» Problem to work on
After reading the data, copy it out in full and exactly.

Collection entries
....................

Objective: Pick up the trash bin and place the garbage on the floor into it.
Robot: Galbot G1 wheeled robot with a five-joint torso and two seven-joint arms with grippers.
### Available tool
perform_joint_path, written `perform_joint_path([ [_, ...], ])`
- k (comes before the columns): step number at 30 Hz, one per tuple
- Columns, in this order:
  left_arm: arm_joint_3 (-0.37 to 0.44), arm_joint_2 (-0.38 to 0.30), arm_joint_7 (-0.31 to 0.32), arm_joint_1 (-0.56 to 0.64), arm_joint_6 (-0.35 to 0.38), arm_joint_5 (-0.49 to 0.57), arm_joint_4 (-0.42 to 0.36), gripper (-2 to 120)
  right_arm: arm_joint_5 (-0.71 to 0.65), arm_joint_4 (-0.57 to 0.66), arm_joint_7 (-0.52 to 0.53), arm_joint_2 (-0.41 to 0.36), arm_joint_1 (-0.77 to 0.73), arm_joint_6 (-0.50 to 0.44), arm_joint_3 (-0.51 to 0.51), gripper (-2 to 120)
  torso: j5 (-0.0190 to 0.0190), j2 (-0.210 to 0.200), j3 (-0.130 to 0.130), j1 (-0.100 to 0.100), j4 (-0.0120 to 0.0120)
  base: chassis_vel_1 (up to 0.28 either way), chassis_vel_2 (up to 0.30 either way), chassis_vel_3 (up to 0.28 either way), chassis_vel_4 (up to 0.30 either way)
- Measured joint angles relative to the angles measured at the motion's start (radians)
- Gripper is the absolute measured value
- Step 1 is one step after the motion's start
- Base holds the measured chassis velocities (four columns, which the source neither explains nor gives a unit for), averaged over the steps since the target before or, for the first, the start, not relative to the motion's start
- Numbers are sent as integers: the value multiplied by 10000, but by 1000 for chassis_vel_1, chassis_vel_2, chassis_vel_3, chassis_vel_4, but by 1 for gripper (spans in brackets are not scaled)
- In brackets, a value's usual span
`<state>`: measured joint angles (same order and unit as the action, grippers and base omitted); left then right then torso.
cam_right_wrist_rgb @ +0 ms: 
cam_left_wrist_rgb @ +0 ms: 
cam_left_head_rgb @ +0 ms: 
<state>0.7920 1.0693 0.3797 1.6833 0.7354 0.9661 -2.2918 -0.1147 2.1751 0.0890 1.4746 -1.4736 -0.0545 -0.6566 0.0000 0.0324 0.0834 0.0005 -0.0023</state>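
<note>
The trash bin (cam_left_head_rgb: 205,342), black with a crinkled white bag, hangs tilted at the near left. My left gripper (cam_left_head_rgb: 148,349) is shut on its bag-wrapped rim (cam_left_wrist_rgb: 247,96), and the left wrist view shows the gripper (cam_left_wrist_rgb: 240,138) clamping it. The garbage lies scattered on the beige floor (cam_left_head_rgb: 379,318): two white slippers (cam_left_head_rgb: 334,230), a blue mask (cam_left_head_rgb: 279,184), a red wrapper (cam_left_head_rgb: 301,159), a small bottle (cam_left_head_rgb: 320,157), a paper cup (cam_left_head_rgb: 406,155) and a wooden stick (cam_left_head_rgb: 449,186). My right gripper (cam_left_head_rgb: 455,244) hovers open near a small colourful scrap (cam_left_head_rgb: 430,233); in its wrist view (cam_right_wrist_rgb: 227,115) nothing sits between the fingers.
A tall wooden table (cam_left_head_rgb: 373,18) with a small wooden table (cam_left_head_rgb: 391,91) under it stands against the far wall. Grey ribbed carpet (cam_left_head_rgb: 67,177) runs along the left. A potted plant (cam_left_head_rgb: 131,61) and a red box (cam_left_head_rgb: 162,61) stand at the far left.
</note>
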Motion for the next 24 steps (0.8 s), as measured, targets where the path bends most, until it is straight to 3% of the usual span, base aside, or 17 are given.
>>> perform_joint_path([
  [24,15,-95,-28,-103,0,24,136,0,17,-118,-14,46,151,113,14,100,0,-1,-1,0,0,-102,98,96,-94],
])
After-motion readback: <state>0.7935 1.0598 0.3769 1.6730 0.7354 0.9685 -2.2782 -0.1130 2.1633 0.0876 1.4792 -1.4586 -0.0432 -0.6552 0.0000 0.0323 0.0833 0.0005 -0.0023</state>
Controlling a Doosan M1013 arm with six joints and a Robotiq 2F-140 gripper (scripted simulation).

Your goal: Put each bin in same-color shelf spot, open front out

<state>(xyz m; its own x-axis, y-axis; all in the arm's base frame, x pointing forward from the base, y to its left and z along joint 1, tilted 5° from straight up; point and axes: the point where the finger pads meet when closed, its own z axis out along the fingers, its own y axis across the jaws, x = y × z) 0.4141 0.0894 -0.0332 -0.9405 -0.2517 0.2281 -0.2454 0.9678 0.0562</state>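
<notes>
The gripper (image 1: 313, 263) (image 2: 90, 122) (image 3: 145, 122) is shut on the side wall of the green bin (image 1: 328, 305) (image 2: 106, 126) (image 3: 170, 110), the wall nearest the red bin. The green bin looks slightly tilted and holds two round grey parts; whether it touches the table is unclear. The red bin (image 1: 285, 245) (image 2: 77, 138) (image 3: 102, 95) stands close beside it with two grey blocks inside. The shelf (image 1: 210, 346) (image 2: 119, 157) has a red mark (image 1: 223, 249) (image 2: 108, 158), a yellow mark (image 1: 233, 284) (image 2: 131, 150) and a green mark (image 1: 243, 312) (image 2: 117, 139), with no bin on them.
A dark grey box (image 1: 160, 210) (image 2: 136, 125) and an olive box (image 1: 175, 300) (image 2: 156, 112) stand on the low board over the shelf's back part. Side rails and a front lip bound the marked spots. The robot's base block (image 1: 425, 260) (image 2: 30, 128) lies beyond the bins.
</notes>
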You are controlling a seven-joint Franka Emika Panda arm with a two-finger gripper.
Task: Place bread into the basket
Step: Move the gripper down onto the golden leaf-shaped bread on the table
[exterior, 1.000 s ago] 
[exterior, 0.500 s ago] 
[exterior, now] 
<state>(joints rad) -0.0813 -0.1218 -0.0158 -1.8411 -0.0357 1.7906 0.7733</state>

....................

» Answer to the problem
Objective: Pick up the trash bin and place the garbage on the floor into it.
Robot: Galbot G1 wheeled robot with a five-joint torso and two seven-joint arms with grippers.
### Available tool
perform_joint_path, written `perform_joint_path([ [_, ...], ])`
- k (comes before the columns): step number at 30 Hz, one per tuple
- Columns, in this order:
  left_arm: arm_joint_3 (-0.37 to 0.44), arm_joint_2 (-0.38 to 0.30), arm_joint_7 (-0.31 to 0.32), arm_joint_1 (-0.56 to 0.64), arm_joint_6 (-0.35 to 0.38), arm_joint_5 (-0.49 to 0.57), arm_joint_4 (-0.42 to 0.36), gripper (-2 to 120)
  right_arm: arm_joint_5 (-0.71 to 0.65), arm_joint_4 (-0.57 to 0.66), arm_joint_7 (-0.52 to 0.53), arm_joint_2 (-0.41 to 0.36), arm_joint_1 (-0.77 to 0.73), arm_joint_6 (-0.50 to 0.44), arm_joint_3 (-0.51 to 0.51), gripper (-2 to 120)
  torso: j5 (-0.0190 to 0.0190), j2 (-0.210 to 0.200), j3 (-0.130 to 0.130), j1 (-0.100 to 0.100), j4 (-0.0120 to 0.0120)
  base: chassis_vel_1 (up to 0.28 either way), chassis_vel_2 (up to 0.30 either way), chassis_vel_3 (up to 0.28 either way), chassis_vel_4 (up to 0.30 either way)
- Measured joint angles relative to the angles measured at the motion's start (radians)
- Gripper is the absolute measured value
- Step 1 is one step after the motion's start
- Base holds the measured chassis velocities (four columns, which the source neither explains nor gives a unit for), averaged over the steps since the target before or, for the first, the start, not relative to the motion's start
- Numbers are sent as integers: the value multiplied by 10000, but by 1000 for chassis_vel_1, chassis_vel_2, chassis_vel_3, chassis_vel_4, but by 1 for gripper (spans in brackets are not scaled)
- In brackets, a value's usual span
`<state>`: measured joint angles (same order and unit as the action, grippers and base omitted); left then right then torso.
cam_right_wrist_rgb @ +0 ms: 
cam_left_wrist_rgb @ +0 ms: 
cam_left_head_rgb @ +0 ms: 
<state>0.7920 1.0693 0.3797 1.6833 0.7354 0.9661 -2.2918 -0.1147 2.1751 0.0890 1.4746 -1.4736 -0.0545 -0.6566 0.0000 0.0324 0.0834 0.0005 -0.0023</state>
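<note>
The trash bin (cam_left_head_rgb: 205,342), black with a crinkled white bag, hangs tilted at the near left. My left gripper (cam_left_head_rgb: 148,349) is shut on its bag-wrapped rim (cam_left_wrist_rgb: 247,96), and the left wrist view shows the gripper (cam_left_wrist_rgb: 240,138) clamping it. The garbage lies scattered on the beige floor (cam_left_head_rgb: 379,318): two white slippers (cam_left_head_rgb: 334,230), a blue mask (cam_left_head_rgb: 279,184), a red wrapper (cam_left_head_rgb: 301,159), a small bottle (cam_left_head_rgb: 320,157), a paper cup (cam_left_head_rgb: 406,155) and a wooden stick (cam_left_head_rgb: 449,186). My right gripper (cam_left_head_rgb: 455,244) hovers open near a small colourful scrap (cam_left_head_rgb: 430,233); in its wrist view (cam_right_wrist_rgb: 227,115) nothing sits between the fingers.
A tall wooden table (cam_left_head_rgb: 373,18) with a small wooden table (cam_left_head_rgb: 391,91) under it stands against the far wall. Grey ribbed carpet (cam_left_head_rgb: 67,177) runs along the left. A potted plant (cam_left_head_rgb: 131,61) and a red box (cam_left_head_rgb: 162,61) stand at the far left.
</note>
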Motion for the next 24 steps (0.8 s), as measured, targets where the path bends most, until it is straight to 3% of the usual span, base aside, or 17 are given.
>>> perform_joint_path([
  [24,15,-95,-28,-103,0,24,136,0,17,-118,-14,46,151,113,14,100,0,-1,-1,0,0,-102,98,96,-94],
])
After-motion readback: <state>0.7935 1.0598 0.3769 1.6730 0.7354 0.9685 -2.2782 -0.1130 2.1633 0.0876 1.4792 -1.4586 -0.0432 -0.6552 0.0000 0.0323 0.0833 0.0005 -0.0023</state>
Controlling a Doosan M1013 arm with six joints and a Robotiq 2F-140 gripper (scripted simulation).

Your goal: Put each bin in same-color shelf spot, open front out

<state>(xyz m; its own x-axis, y-axis; all in the arm's base frame, x pointing forward from the base, y to its left and z along joint 1, tilted 5° from straight up; point and axes: the point where the finger pads meet when closed, its own z axis out along the fingers, its own y axis across the jaws, x = y × z) 0.4141 0.0894 -0.0332 -0.9405 -0.2517 0.2281 -0.2454 0.9678 0.0562</state>
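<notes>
The gripper (image 1: 313, 263) (image 2: 90, 122) (image 3: 145, 122) is shut on the side wall of the green bin (image 1: 328, 305) (image 2: 106, 126) (image 3: 170, 110), the wall nearest the red bin. The green bin looks slightly tilted and holds two round grey parts; whether it touches the table is unclear. The red bin (image 1: 285, 245) (image 2: 77, 138) (image 3: 102, 95) stands close beside it with two grey blocks inside. The shelf (image 1: 210, 346) (image 2: 119, 157) has a red mark (image 1: 223, 249) (image 2: 108, 158), a yellow mark (image 1: 233, 284) (image 2: 131, 150) and a green mark (image 1: 243, 312) (image 2: 117, 139), with no bin on them.
A dark grey box (image 1: 160, 210) (image 2: 136, 125) and an olive box (image 1: 175, 300) (image 2: 156, 112) stand on the low board over the shelf's back part. Side rails and a front lip bound the marked spots. The robot's base block (image 1: 425, 260) (image 2: 30, 128) lies beyond the bins.
</notes>
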You are controlling a seven-joint Franka Emika Panda arm with a two-finger gripper.
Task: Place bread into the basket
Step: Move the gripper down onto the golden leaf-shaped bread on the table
[exterior, 1.000 s ago] 
[exterior, 0.500 s ago] 
[exterior, now] 
<state>(joints rad) -0.0813 -0.1218 -0.0158 -1.8411 -0.0357 1.7906 0.7733</state>

There is nothing further to the answer.